UNIVERSITY PARK, Pa. -- Corporate-funded academic research is more accessible and more accessed than people think, according to a team of researchers that included Zhen Lei, assistant professor of energy and environmental economics, Penn State. The researchers challenge assumptions that inventions born from industry-sponsored research are less accessible and less useful than those funded by the government or nonprofit organizations.
Lei and other researchers analyzed two decades of records relating to more than 12,000 inventions from nine University of California campuses and three affiliated national laboratories. They found that not only do corporate-sponsored inventions yield more patents and licenses than those that solely are federally funded, but they also are more highly cited in subsequent patents than those supported by federal funds. An analysis of forward-citation rates, the most widely used measurement for patent quality, showed that each industry-funded invention generated an average of 12.8 forward citations compared with 5.6 for federally sponsored inventions.
The researchers recently published their findings in the journal Nature.
While the prevailing expectation has been that industry looks to restrict access to intellectual property, the researchers found that half of the exclusive licenses for corporate-sponsored inventions went to third parties and not the sponsors. Corporate-funded inventions are also no more likely to be exclusively licensed than those solely receiving public funding. According to the University of California data, corporate-sponsored inventions were licensed exclusively 74 percent of the time, with publicly funded inventions being licensed exclusively 76 percent of the time.
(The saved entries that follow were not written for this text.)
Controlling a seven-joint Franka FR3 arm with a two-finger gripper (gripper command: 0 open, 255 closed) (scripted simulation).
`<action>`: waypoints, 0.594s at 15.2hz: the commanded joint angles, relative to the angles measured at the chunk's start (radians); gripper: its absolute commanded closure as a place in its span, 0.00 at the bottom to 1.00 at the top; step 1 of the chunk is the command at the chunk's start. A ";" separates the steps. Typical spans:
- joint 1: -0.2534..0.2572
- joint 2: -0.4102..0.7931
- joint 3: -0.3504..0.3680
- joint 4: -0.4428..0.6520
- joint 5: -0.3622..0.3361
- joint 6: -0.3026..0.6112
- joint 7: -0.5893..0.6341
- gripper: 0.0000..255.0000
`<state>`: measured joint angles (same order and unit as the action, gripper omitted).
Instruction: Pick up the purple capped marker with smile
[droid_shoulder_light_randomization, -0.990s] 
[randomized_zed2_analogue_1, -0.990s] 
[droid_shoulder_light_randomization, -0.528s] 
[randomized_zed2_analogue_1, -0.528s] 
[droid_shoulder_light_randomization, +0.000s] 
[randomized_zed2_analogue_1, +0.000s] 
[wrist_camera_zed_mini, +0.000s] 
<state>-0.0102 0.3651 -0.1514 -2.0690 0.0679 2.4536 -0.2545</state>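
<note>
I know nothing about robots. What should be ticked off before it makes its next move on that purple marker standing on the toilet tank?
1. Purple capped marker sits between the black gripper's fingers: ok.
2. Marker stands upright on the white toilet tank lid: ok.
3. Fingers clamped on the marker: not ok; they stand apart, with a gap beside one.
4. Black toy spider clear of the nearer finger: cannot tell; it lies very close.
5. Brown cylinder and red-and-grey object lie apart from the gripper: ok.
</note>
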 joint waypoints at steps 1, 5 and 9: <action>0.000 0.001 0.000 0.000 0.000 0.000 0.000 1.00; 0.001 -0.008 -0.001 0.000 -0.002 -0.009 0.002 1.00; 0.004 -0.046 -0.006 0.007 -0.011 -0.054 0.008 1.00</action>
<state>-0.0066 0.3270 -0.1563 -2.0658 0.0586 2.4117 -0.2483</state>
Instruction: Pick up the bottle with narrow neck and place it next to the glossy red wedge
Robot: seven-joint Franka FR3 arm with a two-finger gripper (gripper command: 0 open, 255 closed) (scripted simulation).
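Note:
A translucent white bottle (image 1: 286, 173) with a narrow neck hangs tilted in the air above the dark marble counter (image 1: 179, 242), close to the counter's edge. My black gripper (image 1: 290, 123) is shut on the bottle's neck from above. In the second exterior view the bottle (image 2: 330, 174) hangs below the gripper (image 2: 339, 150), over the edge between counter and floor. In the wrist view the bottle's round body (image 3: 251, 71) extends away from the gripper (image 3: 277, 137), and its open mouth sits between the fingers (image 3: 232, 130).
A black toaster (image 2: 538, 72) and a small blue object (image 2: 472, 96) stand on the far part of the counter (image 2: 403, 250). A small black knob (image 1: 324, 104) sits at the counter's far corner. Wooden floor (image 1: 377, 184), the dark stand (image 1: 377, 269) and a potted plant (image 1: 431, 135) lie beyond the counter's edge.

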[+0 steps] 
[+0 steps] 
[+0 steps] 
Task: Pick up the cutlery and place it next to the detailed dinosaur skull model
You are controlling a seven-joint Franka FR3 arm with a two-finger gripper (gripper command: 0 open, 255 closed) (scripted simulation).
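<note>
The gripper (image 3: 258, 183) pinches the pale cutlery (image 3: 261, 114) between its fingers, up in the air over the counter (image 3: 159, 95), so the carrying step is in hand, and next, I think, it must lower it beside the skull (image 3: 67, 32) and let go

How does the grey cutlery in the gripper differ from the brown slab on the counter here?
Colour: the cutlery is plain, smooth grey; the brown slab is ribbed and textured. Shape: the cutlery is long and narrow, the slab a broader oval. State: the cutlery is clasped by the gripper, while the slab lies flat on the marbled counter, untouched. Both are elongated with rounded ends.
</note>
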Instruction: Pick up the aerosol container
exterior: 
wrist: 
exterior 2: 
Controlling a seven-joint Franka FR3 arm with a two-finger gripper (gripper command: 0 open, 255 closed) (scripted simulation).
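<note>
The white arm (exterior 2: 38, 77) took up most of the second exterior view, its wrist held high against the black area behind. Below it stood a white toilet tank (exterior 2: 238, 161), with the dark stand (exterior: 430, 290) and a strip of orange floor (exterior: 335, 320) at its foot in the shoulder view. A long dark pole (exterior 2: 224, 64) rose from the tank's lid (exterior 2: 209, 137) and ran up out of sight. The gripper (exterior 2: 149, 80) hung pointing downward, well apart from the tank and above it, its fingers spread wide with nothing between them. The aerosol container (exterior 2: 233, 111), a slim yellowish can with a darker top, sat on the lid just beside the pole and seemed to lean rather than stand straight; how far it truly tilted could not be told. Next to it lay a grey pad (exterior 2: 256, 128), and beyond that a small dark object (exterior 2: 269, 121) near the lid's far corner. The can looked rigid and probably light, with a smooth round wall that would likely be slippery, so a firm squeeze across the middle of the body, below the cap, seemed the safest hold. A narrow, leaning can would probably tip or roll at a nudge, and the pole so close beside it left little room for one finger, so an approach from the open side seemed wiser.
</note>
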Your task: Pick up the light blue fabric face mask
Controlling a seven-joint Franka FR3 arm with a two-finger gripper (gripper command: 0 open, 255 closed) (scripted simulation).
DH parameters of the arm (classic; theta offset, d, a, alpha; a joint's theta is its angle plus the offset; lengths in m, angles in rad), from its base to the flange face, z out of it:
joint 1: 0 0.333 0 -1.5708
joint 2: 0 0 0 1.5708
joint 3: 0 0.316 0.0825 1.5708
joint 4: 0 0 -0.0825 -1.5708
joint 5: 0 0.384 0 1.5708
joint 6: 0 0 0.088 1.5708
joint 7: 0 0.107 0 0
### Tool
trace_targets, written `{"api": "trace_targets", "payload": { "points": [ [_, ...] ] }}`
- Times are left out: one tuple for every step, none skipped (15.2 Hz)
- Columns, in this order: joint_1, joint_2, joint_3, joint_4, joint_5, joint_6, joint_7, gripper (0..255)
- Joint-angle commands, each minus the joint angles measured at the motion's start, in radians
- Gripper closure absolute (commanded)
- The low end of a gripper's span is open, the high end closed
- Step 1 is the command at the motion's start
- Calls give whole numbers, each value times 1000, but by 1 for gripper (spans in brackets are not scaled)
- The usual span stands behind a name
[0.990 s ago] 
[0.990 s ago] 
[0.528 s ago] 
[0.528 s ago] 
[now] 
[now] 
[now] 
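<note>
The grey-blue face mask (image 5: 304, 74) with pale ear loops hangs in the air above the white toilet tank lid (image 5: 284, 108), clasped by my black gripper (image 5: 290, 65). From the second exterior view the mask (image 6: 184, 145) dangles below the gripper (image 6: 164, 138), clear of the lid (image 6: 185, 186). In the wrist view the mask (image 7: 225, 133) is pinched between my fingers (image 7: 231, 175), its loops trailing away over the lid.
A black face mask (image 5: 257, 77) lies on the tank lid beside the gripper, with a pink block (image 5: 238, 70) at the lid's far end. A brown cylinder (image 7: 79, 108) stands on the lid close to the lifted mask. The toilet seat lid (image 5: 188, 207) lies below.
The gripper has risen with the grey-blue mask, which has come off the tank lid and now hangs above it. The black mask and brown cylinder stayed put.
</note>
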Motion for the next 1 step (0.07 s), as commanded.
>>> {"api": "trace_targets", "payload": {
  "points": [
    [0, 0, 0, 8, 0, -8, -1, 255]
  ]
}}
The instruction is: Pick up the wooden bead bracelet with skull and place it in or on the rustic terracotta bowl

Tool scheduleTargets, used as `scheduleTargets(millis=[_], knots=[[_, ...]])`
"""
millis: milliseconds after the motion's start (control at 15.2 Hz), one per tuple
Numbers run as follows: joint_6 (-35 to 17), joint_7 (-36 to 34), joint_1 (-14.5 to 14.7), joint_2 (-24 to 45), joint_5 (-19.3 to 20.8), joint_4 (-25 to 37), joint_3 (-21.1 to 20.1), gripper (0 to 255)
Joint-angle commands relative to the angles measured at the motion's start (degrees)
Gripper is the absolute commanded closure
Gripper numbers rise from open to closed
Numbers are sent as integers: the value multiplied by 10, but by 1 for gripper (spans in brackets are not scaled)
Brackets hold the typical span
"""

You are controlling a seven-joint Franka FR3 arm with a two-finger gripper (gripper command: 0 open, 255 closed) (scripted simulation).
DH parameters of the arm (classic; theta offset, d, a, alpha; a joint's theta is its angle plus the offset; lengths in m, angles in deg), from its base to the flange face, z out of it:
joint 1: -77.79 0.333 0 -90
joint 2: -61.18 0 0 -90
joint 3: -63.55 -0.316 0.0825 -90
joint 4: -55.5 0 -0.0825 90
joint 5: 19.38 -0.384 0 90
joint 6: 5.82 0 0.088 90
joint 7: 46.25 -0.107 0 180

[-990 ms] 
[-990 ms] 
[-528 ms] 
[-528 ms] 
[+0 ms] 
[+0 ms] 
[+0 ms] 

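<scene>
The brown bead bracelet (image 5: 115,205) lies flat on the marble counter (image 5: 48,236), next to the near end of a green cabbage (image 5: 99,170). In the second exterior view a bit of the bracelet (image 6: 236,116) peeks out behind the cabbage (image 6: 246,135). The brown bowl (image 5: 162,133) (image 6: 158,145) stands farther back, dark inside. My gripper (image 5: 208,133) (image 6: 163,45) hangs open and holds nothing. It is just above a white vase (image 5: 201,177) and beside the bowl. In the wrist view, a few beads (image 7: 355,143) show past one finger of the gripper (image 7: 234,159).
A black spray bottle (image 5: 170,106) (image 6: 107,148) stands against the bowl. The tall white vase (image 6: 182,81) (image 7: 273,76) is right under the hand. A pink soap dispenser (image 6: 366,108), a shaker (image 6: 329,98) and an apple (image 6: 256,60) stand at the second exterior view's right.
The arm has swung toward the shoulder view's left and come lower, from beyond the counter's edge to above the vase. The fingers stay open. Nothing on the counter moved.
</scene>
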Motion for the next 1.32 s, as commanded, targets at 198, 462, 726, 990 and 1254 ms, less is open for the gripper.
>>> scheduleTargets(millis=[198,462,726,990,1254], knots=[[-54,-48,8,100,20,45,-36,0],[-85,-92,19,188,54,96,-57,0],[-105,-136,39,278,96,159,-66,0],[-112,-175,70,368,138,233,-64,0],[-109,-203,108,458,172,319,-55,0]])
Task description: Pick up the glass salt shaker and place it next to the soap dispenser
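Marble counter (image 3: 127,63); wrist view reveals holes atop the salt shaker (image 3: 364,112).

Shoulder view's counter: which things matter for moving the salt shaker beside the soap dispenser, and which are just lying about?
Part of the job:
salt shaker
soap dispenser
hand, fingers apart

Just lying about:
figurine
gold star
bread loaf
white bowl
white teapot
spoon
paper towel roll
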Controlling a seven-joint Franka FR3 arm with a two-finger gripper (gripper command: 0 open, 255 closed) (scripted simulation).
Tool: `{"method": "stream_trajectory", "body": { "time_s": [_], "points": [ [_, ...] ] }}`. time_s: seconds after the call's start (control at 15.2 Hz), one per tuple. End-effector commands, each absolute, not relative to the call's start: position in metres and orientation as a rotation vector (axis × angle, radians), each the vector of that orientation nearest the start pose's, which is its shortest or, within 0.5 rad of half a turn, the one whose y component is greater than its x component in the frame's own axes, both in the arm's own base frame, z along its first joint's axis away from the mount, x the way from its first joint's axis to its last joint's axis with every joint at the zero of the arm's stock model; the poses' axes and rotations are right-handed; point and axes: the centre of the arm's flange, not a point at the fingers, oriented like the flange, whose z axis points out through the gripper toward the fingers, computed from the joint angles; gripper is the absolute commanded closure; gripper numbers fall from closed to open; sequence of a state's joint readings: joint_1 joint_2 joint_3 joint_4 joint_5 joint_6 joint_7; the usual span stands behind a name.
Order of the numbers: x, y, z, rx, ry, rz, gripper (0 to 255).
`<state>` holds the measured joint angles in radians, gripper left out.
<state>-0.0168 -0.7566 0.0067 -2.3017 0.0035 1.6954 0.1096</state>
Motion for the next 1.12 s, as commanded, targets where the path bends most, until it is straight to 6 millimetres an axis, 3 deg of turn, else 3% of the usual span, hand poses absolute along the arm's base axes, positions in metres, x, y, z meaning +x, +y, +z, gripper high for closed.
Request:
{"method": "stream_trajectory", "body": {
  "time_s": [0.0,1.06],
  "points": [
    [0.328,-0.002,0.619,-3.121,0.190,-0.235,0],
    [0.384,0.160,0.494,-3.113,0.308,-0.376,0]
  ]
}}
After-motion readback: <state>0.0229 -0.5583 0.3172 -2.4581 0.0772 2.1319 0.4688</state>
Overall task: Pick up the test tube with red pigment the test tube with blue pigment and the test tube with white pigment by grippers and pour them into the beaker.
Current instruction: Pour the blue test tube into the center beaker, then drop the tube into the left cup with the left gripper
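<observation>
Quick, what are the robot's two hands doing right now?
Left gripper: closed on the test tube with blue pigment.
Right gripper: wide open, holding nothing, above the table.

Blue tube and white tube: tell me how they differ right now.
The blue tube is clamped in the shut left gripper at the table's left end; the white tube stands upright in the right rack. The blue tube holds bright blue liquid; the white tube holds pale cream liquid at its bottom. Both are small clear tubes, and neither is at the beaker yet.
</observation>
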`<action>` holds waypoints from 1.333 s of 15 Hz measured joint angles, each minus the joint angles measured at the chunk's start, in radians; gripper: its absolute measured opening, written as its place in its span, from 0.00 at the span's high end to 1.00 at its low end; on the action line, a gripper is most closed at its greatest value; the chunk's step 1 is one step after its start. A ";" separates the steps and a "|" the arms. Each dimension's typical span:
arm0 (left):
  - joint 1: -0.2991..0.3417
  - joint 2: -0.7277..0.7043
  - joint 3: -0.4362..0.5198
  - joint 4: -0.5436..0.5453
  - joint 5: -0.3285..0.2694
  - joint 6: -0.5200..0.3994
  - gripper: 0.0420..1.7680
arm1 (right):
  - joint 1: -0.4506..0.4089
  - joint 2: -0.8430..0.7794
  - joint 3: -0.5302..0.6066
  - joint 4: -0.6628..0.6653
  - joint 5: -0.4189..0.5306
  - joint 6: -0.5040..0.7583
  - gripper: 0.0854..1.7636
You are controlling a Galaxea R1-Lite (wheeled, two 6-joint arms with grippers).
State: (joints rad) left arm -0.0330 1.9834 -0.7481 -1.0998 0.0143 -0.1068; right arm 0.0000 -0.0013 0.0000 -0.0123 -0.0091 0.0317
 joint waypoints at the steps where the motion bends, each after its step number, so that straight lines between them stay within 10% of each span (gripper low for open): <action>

“These results run counter to our expectation,” Lei said. “We thought that companies are interested in research with narrow applications and try to lock up inventions from research they sponsor, and that corporate-sponsored inventions are more likely to create fewer benefits for others and be less cited than federally funded counterparts. This did not turn out to be the case.”
The researchers suggest their findings indicate that private firms consult academic institutions for exploratory research in the hopes of finding new profit avenues. While they point out that corporate sponsorship of academic research must still be administered with due diligence, they also caution against relying on old assumptions.
“Universities setting up contracts with corporations need to be vigilant in their missions to generate and transfer knowledge,” Lei said, “but they should not assume companies are focused mainly on tying up intellectual property. Although results might differ at other academic institutions, these findings should allay concerns that corporate sponsorship turns leading universities into corporate vassals.”
Brian Wright, professor of agricultural and resource economics at the University of California, Berkeley, served as the paper’s lead author. Along with Lei, co-authors include Kyriakos Drivas, a postdoctoral research economist at the Agricultural University of Athens, and Stephen Merrill, executive director of Science, Technology and Economic Policy at The National Academies.